SCL is obligated to take such action as may
be necessary in SCL's judgment to maintain
shareholder's equity ("Shareholders' Equity")
in the SCL Commercial Wireless Communications
Business of not less than $1,000,000 as of
September 30, 1995. SCL also has agreed to
reduce the Closing Date Debt so that the
ratio of the Closing Date Debt to
Shareholders' Equity is less than 15:1 as of
the Closing Date. The principal amount of
the Notes will be reduced to the extent
necessary to cause the ratio of the debt of
the SCL Commercial Wireless Communications
Business to Shareholders' Equity to be not
more than 15:1. In consideration for such
reduction, Intek will issue to Seller such
number of non-voting, cumulative, convertible
preferred shares, par value $100 each (the
"Preferred Shares"), of Intek so that the
total par value of such shares shall be equal
to the amount of such reduction. The terms
of the Preferred Shares will provide for a
cumulative dividend at the rate of 10% per
annum, conversion of the Preferred Shares at
any time at a conversion price equal to the
average trading price of Intek's common stock
for the ten trading days preceding the
Closing Date and redemption at Intek's
election at a redemption price equal to par
value plus unpaid cumulative dividends.
ITEM 4. PURPOSE OF TRANSACTION.
----------------------
Item 4 is amended by deleting the text of the section labeled "INTEK'S
ACQUISITION OF THE SCL COMMERCIAL WIRELESS COMMUNICATIONS BUSINESS"

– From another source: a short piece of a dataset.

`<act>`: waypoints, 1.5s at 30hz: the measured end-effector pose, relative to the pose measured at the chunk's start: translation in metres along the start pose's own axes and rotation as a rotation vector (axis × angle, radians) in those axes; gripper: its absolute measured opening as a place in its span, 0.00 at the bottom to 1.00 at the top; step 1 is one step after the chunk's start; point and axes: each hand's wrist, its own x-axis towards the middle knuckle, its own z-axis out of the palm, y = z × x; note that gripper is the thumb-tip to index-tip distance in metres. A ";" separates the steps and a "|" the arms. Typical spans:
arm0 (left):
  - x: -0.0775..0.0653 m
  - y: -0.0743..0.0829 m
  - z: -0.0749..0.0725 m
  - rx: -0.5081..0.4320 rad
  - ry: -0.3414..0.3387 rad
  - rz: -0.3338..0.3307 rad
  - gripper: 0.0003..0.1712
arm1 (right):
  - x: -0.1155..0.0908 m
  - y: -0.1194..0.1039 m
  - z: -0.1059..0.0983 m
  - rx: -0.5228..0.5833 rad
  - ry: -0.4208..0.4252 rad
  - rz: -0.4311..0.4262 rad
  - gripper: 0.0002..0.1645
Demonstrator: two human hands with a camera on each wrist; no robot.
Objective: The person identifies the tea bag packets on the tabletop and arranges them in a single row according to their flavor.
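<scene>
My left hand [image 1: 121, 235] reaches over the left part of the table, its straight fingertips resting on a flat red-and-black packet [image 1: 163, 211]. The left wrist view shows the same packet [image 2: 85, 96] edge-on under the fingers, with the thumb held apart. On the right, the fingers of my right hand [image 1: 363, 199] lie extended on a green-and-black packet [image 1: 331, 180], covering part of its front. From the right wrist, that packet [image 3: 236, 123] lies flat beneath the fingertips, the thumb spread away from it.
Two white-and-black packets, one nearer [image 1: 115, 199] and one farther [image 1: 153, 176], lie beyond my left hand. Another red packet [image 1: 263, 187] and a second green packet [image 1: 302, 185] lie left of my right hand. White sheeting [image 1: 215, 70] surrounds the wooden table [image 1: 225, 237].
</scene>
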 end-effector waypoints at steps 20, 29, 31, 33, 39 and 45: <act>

and inserting in its stead the following:
Pursuant to the Letter of Intent, as of June 30, 1995, SCL and
Intek entered into the Purchase Agreement, as subsequently
amended, pursuant to which Intek would acquire, subject to
obtaining approval of the shareholders of Intek to an increase
in the authorized capital stock of Intek and the satisfaction
of certain other conditions, the SCL Commercial Wireless
Communications Business in exchange for 15,000,000 Common
Shares and Intek's assumption of the liabilities and
obligations of the SCL Commercial Wireless Communications
Business. In connection with Intek's assumption of such
liabilities, Intek may also issue to SCL Preferred Shares.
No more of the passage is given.